Sary has asked for the wisdom of the Perl Monks concerning the following question:

Hey there. Been writing a web crawler and am stuck on web requests.

Heres the code:

use strict; use IO::Socket; use local::lib; print("Welcome to my webcrawler, \n Please specify a url in the following format : www.xxx.y \n"); chomp(my $yourURL=<STDIN>); my $sock = new IO::Socket::INET ( PeerAddr => $yourURL, PeerPort => '80', Proto => 'tcp', ); die "Could not create socket: $!\n" unless $sock; print ("TCP Connection Success. \n"); send($sock,"GET /HTTP/1.1\n\n",0); my @response=<$sock>; print("@response");

The response I always get is 404 not found. Cant seem to find my mistake, would someone light my fire?:]

Thanks,

alex.

Replies are listed 'Best First'.
Re: HTTP request
by Eliya (Vicar) on Mar 13, 2011 at 14:47 UTC
     send($sock,"GET /HTTP/1.1\n\n",0);

    You need a space between the '/' (standing for the resource to get — here top-level / document root) and the protocol (HTTP/1.1):

    send($sock,"GET / HTTP/1.0\n\n",0); ^

    See HTTP Request message.

    ___

    P.S. You should normally use \r\n as newlines, as specified in the HTTP protocol — although \n is typically also understood (most web servers and browsers are rather error-tolerant).
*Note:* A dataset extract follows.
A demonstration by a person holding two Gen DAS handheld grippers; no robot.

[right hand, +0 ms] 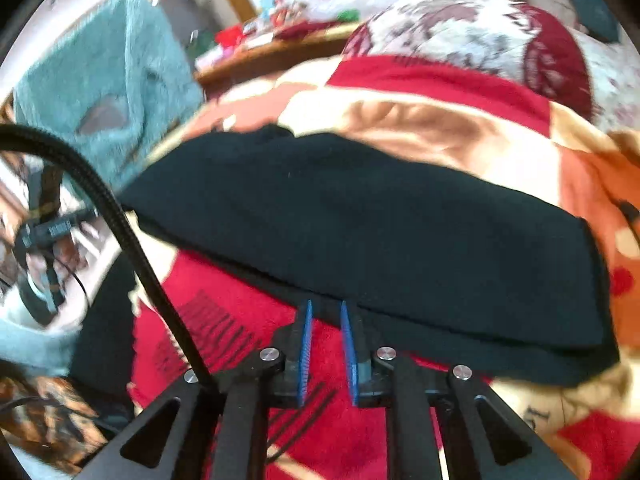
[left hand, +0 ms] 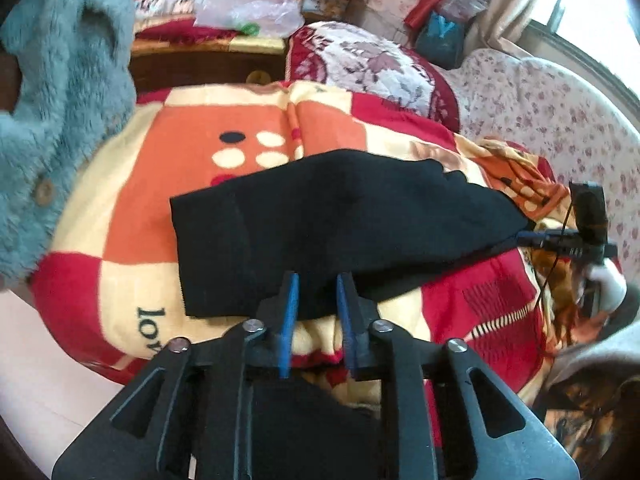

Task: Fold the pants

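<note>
Black pants (left hand: 328, 224) lie folded lengthwise on a red, orange and cream blanket (left hand: 160, 200). My left gripper (left hand: 317, 280) is open, its blue pads at the near edge of the pants with no cloth between them. In the right wrist view the pants (right hand: 360, 232) stretch across the blanket (right hand: 440, 128). My right gripper (right hand: 325, 306) is open, its tips at the pants' near edge. The right gripper also shows at the far end of the pants in the left wrist view (left hand: 532, 238).
A teal fluffy garment (left hand: 60, 100) hangs at the left. A floral pillow (left hand: 372, 64) and a floral cover (left hand: 560, 120) lie behind the blanket. A cluttered wooden cabinet (left hand: 208, 52) stands at the back. A black cable (right hand: 108, 200) arcs across the right wrist view.
</note>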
    If you use print instead of send, you can also apply the :crlf PerlIO layer:

    binmode $sock, ":crlf"; print $sock "GET / HTTP/1.0\n\n";

    (for some reason, the layer seems to be ignored with send)

      That's it.

      And because the whole /HTTP/1.1 bit looks like the resource, the server is assuming HTTP/1.0 rather than HTTP/1.1, so it isn't issuing a Bad Request response for your lack of a Host Header.

      -sauoq
      "My two cents aren't worth a dime.";
        And because the whole /HTTP/1.1 bit looks like the resource, the server is assuming HTTP/1.0 rather than HTTP/1.1

        Not quite. The entire request lacks a protocol specification, so the server will treat it as a HTTP/0.9 request for a resource named /HTTP/1.1. That resource usually does not exists and results in a "404 Not Found" response.

        Of course, servers are free to refuse HTTP/0.9 and even HTTP/1.0 with a "400 Bad Request" response, but I have not yet seen such a server.

        Alexander

        --
        Today I will gladly share my knowledge and experience, for there are no sweeter words than "I told you so". ;-)
Re: HTTP request
by marto (Cardinal) on Mar 13, 2011 at 13:45 UTC
      Yes, i'm trying to figure out my own code for now. And seems i'v bit more than i can chew.
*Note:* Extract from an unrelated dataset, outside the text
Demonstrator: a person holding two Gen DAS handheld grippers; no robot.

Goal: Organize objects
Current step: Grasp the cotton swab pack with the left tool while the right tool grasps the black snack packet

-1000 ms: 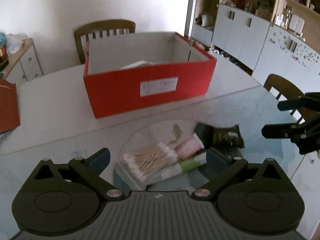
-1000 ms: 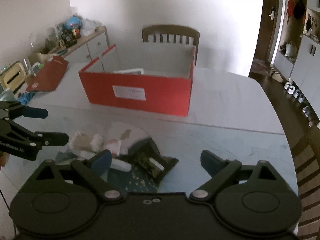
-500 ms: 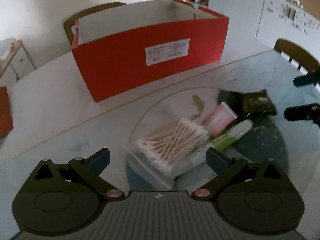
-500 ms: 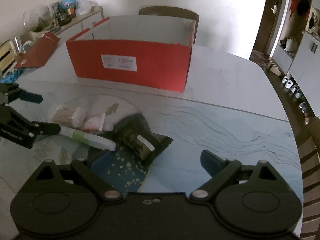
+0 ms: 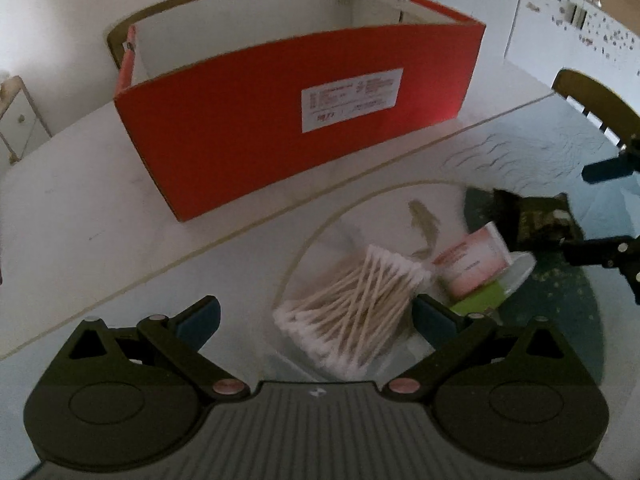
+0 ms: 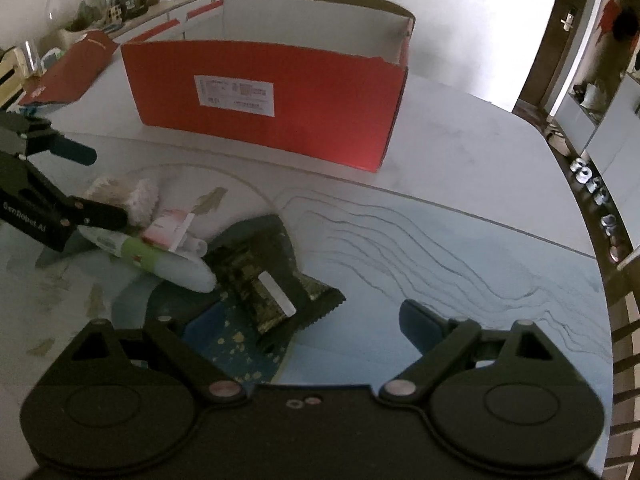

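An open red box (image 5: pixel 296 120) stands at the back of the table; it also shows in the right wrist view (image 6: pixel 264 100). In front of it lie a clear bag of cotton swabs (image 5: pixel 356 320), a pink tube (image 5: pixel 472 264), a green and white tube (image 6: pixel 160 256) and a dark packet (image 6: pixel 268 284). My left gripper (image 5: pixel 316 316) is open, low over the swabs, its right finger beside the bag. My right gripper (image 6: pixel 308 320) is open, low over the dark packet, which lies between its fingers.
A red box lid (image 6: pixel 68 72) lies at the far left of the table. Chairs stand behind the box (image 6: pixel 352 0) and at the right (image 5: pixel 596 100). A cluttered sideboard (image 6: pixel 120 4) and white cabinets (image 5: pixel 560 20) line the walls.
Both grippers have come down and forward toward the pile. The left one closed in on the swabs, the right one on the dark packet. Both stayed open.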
      Anyways my efforts on trying to learn some socket programming through perl have been less than appreciated in my academy and I am forced to focus on other topics. Though im still gonna consult you people for advices under cover:].
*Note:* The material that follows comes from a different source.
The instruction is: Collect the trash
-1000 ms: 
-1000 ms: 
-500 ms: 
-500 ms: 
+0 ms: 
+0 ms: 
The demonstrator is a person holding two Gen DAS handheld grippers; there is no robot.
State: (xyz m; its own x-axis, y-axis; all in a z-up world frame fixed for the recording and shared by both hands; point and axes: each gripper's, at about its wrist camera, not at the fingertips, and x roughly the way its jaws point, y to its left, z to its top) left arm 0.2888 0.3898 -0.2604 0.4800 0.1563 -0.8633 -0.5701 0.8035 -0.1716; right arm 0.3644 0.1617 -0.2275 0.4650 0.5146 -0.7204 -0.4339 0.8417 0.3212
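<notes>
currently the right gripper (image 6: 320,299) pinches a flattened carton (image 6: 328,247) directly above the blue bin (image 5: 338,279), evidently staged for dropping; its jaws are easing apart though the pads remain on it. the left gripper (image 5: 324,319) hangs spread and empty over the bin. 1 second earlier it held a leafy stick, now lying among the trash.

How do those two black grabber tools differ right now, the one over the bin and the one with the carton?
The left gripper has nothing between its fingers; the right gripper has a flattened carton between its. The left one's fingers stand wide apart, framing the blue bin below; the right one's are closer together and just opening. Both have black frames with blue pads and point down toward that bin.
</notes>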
        As you've discovered there is more to a crawler than socket programming. You don't seem to understand the basics or appreciate what is involved in implementing something like this properly, respecting robots.txt (or even learning what robots.txt is), not hammering servers etc.

        I suggest you take the time to learn the basics, review the advice people have given to you on these topics, see Network Programming from the tutorials section.

Re: HTTP request
by sauoq (Abbot) on Mar 13, 2011 at 14:38 UTC

    You are reinventing the wheel.

    If you insist on doing that, fine... but you'll have to learn a lot of details you could otherwise ignore.

    One detail you'll have to learn about HTTP 1.1 is that a Host header is required. Not sending it should return a Bad Request rather than a Not Found though, so I'm not sure that's your problem.

    -sauoq
    "My two cents aren't worth a dime.";